The statement must have some mistake, if the capital-labor ratio is 1.5 then 30 mill dollar reduction if capital use should result in 20 mill decrease in activity on labor market, but if the capital-labor ratio would be $\approx 0.66$ then the statement would be completely correct and 30 million reduction of lending would yield 45 million decrease in economic activity. This is because if $K/L=0.66$ and we know that $K=-30$ we also automatically know that $-30/L=0.66 \implies L\approx -45$.

Thus if we will assume the author made a typo and they meant to say that capital labor ratio $K/L=0.66$ not $1.5$, the statement would make sense.

This is because capital and labor in the economy, generally speaking, cannot be just used separately but has to be combined or 'mixed' in certain proportions when we try to maximize economic output or other variables like profits.

Note you seem to be assuming that firms will take that 30 mill lending to pay wages of workers, but that is simply wrong assumption. Rather firms will use that lending to buy 30 million worth of capital, and then in addition to that 30 million worth of capital they will have to hire workers and pay them additional 45 million in wages (the total spending on capital and labor in the scenario above is 75 mil). The money to pay back loans for capital and to pay wages will come from firm's revenues that are not modeled in the simple scenario above.

Longer Explanation

Production typically requires use of both capital and labor jointly (there can be some exception e.g. live reading of a book for small audience etc.). For example, quite often used production function is Cobb-Douglass production function $Y=AK^{\alpha}L^{1-\alpha}$, with $0<\alpha<1$.

Note if firms would only use $K$ and no labor $L=0$ their output would be zero no mater how much capital they throw at the problem.
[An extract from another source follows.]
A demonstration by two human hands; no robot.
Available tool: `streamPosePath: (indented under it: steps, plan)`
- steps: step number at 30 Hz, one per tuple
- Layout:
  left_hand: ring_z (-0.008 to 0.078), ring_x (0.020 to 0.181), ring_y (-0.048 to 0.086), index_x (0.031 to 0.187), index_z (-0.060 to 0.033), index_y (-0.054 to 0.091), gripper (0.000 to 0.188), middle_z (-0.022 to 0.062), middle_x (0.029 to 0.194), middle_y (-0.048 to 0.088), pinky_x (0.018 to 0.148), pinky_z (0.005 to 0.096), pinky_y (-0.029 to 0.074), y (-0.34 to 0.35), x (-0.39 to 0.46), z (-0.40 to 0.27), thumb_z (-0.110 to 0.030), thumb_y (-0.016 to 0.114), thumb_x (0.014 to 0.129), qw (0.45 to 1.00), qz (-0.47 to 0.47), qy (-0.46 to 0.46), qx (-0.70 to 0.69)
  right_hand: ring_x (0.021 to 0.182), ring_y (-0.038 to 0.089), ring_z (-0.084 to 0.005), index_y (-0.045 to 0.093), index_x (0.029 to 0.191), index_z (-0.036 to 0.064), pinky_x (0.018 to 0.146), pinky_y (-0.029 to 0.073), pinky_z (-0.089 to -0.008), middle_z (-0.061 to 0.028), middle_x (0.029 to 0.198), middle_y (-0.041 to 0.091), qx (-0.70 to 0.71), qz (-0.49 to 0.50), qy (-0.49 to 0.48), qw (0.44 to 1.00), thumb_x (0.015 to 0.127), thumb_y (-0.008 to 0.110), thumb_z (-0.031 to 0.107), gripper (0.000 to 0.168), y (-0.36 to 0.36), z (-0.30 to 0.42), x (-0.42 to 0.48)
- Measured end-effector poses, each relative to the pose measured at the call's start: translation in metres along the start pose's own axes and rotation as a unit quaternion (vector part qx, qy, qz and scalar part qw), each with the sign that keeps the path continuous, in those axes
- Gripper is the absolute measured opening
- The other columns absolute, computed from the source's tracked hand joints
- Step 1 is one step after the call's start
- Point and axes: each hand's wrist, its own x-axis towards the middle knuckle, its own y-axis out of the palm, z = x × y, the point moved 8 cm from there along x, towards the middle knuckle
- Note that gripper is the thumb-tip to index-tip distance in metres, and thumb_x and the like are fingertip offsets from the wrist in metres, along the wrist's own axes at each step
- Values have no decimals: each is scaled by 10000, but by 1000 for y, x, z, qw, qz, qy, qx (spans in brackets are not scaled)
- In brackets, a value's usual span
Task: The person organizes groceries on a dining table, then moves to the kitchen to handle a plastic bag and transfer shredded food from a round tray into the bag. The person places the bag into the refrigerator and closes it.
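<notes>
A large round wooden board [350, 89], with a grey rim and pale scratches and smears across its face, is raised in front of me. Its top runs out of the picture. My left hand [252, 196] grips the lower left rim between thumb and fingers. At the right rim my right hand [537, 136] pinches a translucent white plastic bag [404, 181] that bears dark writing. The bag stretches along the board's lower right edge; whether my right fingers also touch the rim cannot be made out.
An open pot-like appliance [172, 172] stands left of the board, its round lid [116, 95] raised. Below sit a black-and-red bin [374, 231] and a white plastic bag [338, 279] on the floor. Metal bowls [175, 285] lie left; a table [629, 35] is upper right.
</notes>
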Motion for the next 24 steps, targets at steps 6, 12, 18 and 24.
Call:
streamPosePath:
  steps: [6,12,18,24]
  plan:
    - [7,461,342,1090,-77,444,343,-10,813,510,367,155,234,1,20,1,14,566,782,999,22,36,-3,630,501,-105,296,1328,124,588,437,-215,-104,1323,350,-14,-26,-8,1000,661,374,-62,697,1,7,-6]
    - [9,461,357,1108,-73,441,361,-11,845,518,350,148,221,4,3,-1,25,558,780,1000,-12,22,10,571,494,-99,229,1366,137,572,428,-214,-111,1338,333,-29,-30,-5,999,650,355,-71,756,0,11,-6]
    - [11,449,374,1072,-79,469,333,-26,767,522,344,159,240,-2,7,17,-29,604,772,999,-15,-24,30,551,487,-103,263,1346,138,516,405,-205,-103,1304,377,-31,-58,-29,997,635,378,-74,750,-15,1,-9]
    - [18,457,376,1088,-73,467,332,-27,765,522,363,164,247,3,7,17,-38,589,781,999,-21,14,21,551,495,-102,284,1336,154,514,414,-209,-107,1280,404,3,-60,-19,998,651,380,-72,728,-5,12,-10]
Next note since alpha $0<\alpha<1$ there are diminishing returns to using either $K$ or $L$. As a consequence, it would not make sense to use just $1$ of labor and spend all other resources on $K$, or vice versa.

To illustrate this consider case where firm with its budget can afford at max 100 units of either labor or capital so its budget constraint is $L+K=100$. You can see that if the firm would use $1$ of labor and $99$ units of capital the output (assuming $A=1$ and $\alpha=0.4$ would be:

$$Y=99^{0.4}1^{0.6} \approx 6.28$$

However, if we would use more balanced mix of capital and labor (e.g. 50/50) we would get higher output:

$$Y=50^{0.4}50^{0.6} = 50$$

As a consequence given the production function there will always be some optimal capital-labor ratio $\frac{K^*}{L^*}$ that will maximize firm's output. For example, in the case above we can find that optimal ratio by maximizing the output with respect to the budget constraint using following Lagrangian:

$$\mathcal{L}=K^{0.4}L^{0.6} - \lambda ( K+L-100)$$

By setting the first order conditions to zero, and using the constraint the above problem yields following optimal quantities of $K^*=40$ and $L^*=60$. Indeed you can verify that with thee quantities the production is truly maximized as it can't get larger:

$$Y=40^{0.4}60^{0.4} \approx 51.02$$

with capital-labor ratio in the optimum being $\frac{K^*}{L^*}=\frac{40}{60}=0.66$. Hence firm that would want to maximize output would in this case would chose capital so that the capital-labor ratio is 0.66.

Consequently, in simple model such as the one presented above, if we know that firm uses 30 million units of capital it will use $30/L=0.66\implies L= 45$ units of labor. The same applies to changes in the use of capital since in simple model such as the one above the $K/L$ ratio is fixed so as long as firms want to maximize output (which then translates to firm income). Hence from any change to capital use you can infer change in the labor use.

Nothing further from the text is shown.